## Try it
All lines in the records below with the word "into" must be returned.

[Data entries]
•••••

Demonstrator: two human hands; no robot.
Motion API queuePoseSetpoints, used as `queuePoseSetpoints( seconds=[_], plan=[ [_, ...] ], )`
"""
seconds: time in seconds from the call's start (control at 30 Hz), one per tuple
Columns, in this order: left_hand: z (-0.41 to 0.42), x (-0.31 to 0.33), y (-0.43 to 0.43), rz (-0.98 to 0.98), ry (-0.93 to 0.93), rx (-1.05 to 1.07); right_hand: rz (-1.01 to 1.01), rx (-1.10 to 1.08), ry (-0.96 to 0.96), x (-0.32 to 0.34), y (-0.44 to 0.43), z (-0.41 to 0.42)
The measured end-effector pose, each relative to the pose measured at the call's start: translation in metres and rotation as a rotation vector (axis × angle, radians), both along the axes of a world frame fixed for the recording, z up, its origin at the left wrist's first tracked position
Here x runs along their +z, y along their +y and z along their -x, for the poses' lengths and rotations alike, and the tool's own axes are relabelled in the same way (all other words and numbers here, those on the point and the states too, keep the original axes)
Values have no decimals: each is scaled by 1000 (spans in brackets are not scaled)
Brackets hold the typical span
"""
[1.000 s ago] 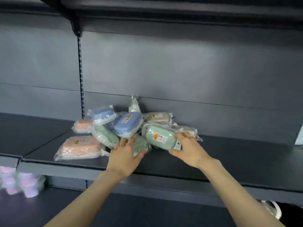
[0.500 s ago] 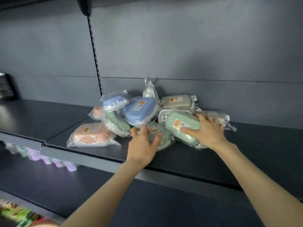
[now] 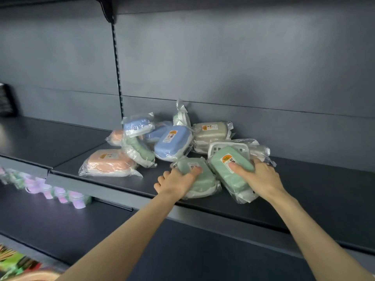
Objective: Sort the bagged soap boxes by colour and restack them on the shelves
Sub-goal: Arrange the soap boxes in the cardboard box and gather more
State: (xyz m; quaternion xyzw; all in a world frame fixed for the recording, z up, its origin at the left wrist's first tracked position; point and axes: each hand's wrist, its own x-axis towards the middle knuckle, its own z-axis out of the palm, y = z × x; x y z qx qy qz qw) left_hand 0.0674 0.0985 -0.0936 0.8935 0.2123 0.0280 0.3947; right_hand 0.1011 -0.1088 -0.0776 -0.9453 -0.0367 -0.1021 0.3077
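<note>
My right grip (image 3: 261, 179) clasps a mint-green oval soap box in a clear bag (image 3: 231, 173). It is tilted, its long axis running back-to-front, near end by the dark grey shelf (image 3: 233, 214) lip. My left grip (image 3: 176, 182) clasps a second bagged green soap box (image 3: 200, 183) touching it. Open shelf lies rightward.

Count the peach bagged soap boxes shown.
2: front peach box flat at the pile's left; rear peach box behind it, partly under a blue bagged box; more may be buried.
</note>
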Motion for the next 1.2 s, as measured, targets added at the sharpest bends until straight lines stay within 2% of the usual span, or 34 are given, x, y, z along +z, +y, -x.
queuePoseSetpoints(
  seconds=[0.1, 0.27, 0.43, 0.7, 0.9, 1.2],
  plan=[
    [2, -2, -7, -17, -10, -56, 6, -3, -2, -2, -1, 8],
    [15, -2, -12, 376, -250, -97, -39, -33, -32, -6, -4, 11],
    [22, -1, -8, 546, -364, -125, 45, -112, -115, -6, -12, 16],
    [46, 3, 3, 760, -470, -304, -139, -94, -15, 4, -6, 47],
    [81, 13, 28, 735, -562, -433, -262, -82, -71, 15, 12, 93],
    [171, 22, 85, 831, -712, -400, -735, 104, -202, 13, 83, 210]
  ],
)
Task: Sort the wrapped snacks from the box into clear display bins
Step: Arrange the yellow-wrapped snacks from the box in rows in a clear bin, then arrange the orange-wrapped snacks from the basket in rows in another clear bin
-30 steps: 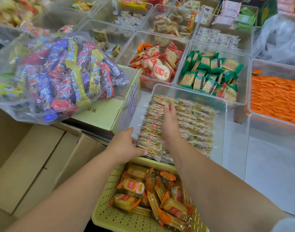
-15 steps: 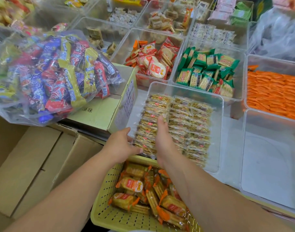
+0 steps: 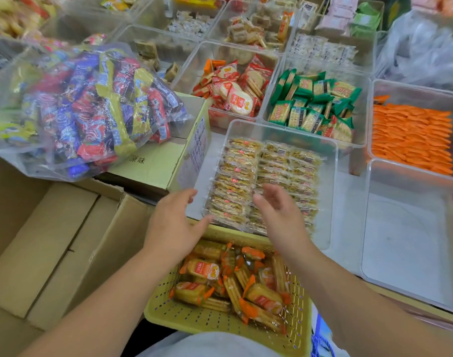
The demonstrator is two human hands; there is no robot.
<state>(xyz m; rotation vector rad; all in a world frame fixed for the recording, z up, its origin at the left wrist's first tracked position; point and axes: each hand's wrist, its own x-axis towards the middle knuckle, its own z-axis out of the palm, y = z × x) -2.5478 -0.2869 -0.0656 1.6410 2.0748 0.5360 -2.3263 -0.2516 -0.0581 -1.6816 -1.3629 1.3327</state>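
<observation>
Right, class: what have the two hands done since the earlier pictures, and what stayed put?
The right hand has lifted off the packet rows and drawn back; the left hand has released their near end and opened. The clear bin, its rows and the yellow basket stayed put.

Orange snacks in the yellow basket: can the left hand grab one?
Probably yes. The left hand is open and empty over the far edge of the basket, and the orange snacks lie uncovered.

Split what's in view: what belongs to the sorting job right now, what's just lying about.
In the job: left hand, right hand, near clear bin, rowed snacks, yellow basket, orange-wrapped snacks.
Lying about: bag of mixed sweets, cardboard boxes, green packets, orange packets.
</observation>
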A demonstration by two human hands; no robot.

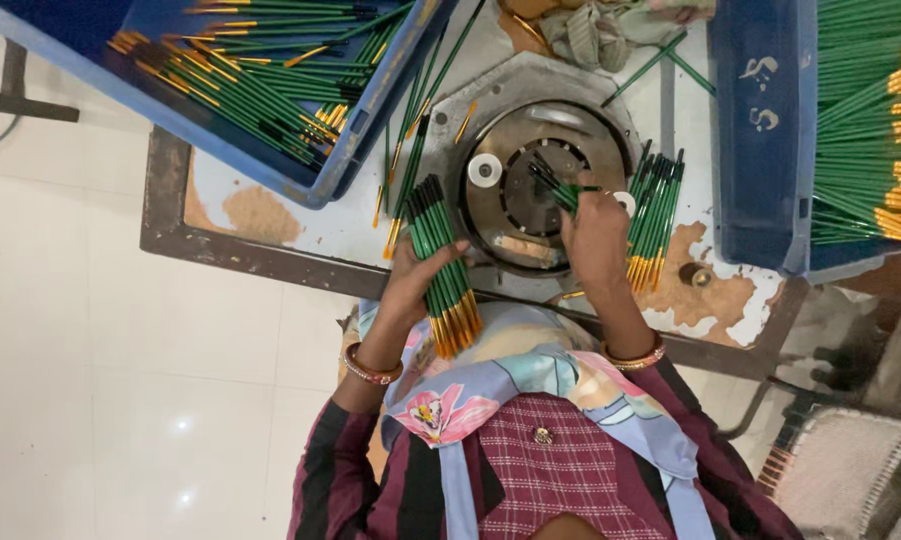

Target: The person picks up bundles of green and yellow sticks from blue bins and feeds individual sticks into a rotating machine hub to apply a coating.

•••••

## Answer area
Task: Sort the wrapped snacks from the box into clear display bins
Target: The person picks up bundles of green and yellow sticks from blue bins and feeds individual sticks into a rotating machine hub to apply a coating.

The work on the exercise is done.